Compounds 10b, 11a, 11d, 12d, 13d, 14, and 22 (ca. 3 mg) were dissolved in DMSO (1 mL), and then 100 µL of this solution was mixed with 3.9 mL of DPPH methanol solution (65 µM). Absorbance was measured at 517 nm after reacting for 30 min in the dark. The linear calibration curve was obtained using Trolox standards (ranging between 20 and 200 mg/L, R² = 0.9955). The result was calculated as Trolox equivalent in mg/L, and the percentage of antioxidant activity (AA%) was calculated from the ratio of decreasing absorbance of sample solution (A0 − As) to absorbance of blank DPPH solution (A0), as expressed in Equation (1) [57,58].

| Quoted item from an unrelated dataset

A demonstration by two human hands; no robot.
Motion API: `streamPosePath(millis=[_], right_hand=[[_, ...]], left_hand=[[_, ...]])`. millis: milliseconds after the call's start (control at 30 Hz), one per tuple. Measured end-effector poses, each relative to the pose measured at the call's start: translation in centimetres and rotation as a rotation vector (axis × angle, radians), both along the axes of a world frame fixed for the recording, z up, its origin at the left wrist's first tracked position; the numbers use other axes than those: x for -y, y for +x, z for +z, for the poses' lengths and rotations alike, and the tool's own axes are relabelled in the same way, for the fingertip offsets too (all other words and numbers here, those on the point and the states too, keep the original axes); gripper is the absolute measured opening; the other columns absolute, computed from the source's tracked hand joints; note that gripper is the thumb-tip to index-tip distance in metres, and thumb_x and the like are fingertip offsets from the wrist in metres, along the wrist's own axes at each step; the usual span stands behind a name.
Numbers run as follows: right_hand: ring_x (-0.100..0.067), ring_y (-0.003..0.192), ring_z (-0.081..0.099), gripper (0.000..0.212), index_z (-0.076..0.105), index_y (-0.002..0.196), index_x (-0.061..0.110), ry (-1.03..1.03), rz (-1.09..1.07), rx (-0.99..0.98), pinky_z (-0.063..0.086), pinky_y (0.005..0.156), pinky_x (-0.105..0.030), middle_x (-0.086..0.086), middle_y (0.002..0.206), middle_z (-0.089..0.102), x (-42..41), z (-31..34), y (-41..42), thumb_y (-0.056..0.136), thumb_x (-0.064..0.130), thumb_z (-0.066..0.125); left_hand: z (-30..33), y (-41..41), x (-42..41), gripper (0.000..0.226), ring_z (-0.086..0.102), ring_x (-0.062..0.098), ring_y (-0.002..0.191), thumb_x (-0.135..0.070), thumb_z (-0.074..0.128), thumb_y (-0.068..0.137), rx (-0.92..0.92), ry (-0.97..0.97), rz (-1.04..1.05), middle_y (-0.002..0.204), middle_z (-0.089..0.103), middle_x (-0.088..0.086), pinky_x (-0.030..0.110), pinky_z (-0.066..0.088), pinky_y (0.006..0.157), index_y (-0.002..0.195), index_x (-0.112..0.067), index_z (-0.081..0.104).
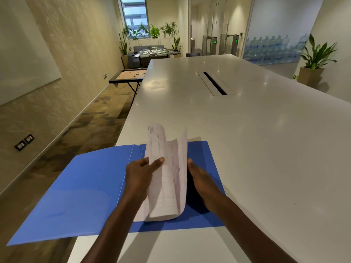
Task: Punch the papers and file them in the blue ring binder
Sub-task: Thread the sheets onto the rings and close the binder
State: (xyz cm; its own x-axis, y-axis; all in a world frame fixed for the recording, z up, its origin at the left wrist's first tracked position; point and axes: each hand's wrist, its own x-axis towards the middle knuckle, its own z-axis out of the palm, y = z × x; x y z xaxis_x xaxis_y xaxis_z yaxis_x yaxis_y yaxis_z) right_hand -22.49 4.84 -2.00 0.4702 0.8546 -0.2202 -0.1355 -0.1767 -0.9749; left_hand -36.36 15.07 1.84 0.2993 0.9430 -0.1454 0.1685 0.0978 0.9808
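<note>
A bright blue binder point(79, 190) lies open on a pale grey-white table point(247, 139). The papers point(169, 179) are white with faint grey rows — probably printed tables. The floor point(76, 133) is patchy brown and tan — a blocky carpet pattern.

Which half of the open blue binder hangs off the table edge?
The left cover: it juts past the table over the floor. The right cover lies on the table under the papers.
</note>
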Motion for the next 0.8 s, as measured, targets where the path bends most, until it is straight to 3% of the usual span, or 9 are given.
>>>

$$\mathrm{A}\mathrm{A}\%=\frac{\left(\mathrm{A}0-\mathrm{A}\mathrm{s}\right)}{\mathrm{A}0}\times 100$$

(1)

All analyses were carried out in duplicate (n = 2), and values are given as means ± standard deviation (SD).

5. Conclusions

To further extend the SARs of antioxidant derivatives IV and V, pyrazolyl acylhydrazones 10–13 and amides 14–22 were prepared from APs 1–5 through a divergent approach. The novel compounds were evaluated for (i) antiproliferative activity in cell-based assays; (ii) antioxidant and antiaggregating properties in platelets; and (iii) anti-scavenging efficacy. Compound 11a displayed micromolar IC₅₀ values against selected tumor cell lines (namely, HeLa, MCF7, SKOV3, and SKMEL28 cells), and NCI screening on a large panel of tumor cell lines confirmed the promising cytotoxic activity of this derivative. Different from all its analogues, pyrazolyl amide 14 showed relevant and unexpected antiproliferative activity against melanoma (SKMEL28), lung (A549), and cervical (HeLa) tumors. Unfortunately, the compound was as cytotoxic as cisplatin against GM6114 normal fibroblasts. Despite resulting in less activity compared to lead compounds IV and V, selected pyrazole acylhydrazones and amides significantly inhibited aggregation and ROS production in platelets and proved to be more effective than ASA and NAC. Moreover, the antiproliferative activity does not seem to correlate with the antioxidant/antiaggregant values. Finally, DPPH experiments indicate relevant radical scavenging properties of acylhydrazones, which can, therefore, represent a privilege scaffold for the development of novel antiproliferative and antioxidant agents.